03. Zamknąć to nie wszystko

O śmieciowym dylemacie rozmawiamy z Krzysztofem Białkiem, burmistrzem Tłuszcza

– Kilka tygodni temu uczestniczyłam w spotkaniu w Wólce Kozłowskiej, podczas którego mieszkańcy domagali się od Pana zamknięcia wysypiska leżącego w ich sąsiedztwie. Oponował Pan wówczas i twierdził, że jest to niemożliwe w ciągu miesiąca, a tego właśnie domagali się uczestnicy spotkania. Jak sprawa wysypiska wygląda w chwili obecnej?
– W poczuciu odpowiedzialności nie mogłem obiecać wówczas, że podejmę taką decyzję. Bo co? Zamkniemy wysypisko i co dalej? Chodzi przecież o to, by w sposób właściwy zarządzać tym wysypiskiem, tak by Ci mieszkańcy w jak najmniejszym stopniu odczuwali  to przykre sąsiedztwo. W chwili zamknięcia go, trzeba mieć przygotowany plan alternatywny,  mieszkańcy gminy nieprzerwanie „produkują” śmieci – co wtedy z nimi robić? Dlatego też podjąłem decyzję taką, która jest w stanie sprostać oczekiwaniom większości mieszkańców. Zgodnie z obowiązującymi przepisami ogłosiłem przetarg na dzierżawę i administrowanie wysypiskiem, ale nie za darmo, tak jak zrobili to moi poprzednicy, tylko na normalnych – gospodarskich zasadach.
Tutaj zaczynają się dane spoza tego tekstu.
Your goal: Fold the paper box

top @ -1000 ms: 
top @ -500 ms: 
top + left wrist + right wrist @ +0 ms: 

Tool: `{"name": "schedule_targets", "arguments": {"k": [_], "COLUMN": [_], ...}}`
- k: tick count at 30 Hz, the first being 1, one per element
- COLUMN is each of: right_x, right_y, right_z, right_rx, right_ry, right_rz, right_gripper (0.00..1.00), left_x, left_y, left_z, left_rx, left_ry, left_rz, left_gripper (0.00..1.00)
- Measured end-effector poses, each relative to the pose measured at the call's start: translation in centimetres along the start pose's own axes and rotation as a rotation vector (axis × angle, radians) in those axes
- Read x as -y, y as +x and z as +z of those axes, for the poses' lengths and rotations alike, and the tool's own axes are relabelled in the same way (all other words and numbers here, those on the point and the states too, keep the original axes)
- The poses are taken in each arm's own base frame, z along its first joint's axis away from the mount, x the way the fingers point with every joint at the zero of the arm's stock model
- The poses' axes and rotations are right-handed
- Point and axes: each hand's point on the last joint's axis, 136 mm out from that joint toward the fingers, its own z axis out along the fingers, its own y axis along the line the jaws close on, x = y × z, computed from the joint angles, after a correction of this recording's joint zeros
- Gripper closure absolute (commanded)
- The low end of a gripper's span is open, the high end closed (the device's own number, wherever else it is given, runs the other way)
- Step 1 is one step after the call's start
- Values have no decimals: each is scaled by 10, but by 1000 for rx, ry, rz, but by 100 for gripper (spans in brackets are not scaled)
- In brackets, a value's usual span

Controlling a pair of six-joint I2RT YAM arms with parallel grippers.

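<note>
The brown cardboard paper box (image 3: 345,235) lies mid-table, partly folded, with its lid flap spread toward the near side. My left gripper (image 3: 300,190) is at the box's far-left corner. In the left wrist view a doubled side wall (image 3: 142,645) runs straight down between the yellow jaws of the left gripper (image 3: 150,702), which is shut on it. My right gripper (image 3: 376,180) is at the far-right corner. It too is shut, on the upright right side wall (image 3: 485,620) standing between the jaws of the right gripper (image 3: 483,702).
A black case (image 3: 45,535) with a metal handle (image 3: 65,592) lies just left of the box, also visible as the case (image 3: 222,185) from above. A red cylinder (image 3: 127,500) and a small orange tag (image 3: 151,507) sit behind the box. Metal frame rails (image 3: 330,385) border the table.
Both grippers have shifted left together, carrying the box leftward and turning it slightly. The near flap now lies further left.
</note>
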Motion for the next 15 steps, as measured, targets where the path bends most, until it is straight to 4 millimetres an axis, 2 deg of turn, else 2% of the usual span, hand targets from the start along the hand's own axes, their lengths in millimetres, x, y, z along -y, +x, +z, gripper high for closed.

– Z tego co mi wiadomo, to przetarg rozstrzygnięto. Co z niego wynika?
– Wygrała go firma DS s.c., która za miesiąc użytkowania wysypiska płaciła nam będzie 3000 zł czynszu + VAT. Do tej pory poprzednia firma, stosownym aneksem (przed wyborami) z 2002 roku z czynszu była zwolniona. Po zamknięciu wysypiska, które zaplanowane jest na koniec 2009 roku, firma zobowiązała się dokonać całkowitej rekultywacji końcowej wysypiska śmieci na własny koszt. Tego we wcześniejszej umowie nie było. Firma w podpisanej z nami umowie zobowiązała się również do zrekompensowania mieszkańcom faktu uciążliwości wynikających z bezpośredniego sąsiedztwa z wysypiskiem poprzez dofinansowanie inwestycji zaproponowanej przez nich do kwoty 100 000 zł. Odpady pochodzące z gospodarstw domowych mieszkańców naszej gminy, będą na to wysypisko przyjmowane  nieodpłatnie. Odpady zewnętrzne, na których firma będzie zarabiała, mogą stanowić tylko 30 % wielkości odpadów gminnych. Firma, która do tej pory zarządzała wysypiskiem, mogła przywozić tu dowolną ilość śmieci, bo tak stanowiła umowa zawarta w 2001 r, a potem sporządzony aneks z połowy 2002 roku. Na szczęście ważność jej wygasa już za chwilę tj. w połowie maja b.r.
– W jaki sposób będziecie pilnowali realizacji umowy?
– Są na to sposoby, poprzez monitoring, ważenie śmieci, comiesięczne raporty, oraz kontrole przeprowadzane przez służby gminy.
– Jak na takie rozwiązanie tematu zareagowali mieszkańcy? Czy rozmawiał Pan z nimi po podjęciu takiej decyzji?
– Tak. Odbyły się spotkania organizowane przeze mnie, sołtysów oraz radnego Zbigniewa Pożarko, który wcześniej domagał się zamknięcia wysypiska. Na zebranie w Kozłach  przybyło dość dużo osób. Na zebranie dla mieszkańców Jarzębiej Łąki przyszły tylko dwie osoby. Obecnym na spotkaniach wyjaśniłem całą sytuację i prosiłem o wyrozumiałość, jak też o to, by dali szansę na  rozwiązanie tego problemu w realnym czasie. Być może nowy dzierżawca i jego sposób zarządzania wysypiskiem, spowoduje że zmieni się ich opinia na ten temat. Mój apel, mam taką nadzieję, spotkał się w większości, ze zrozumieniem z ich strony.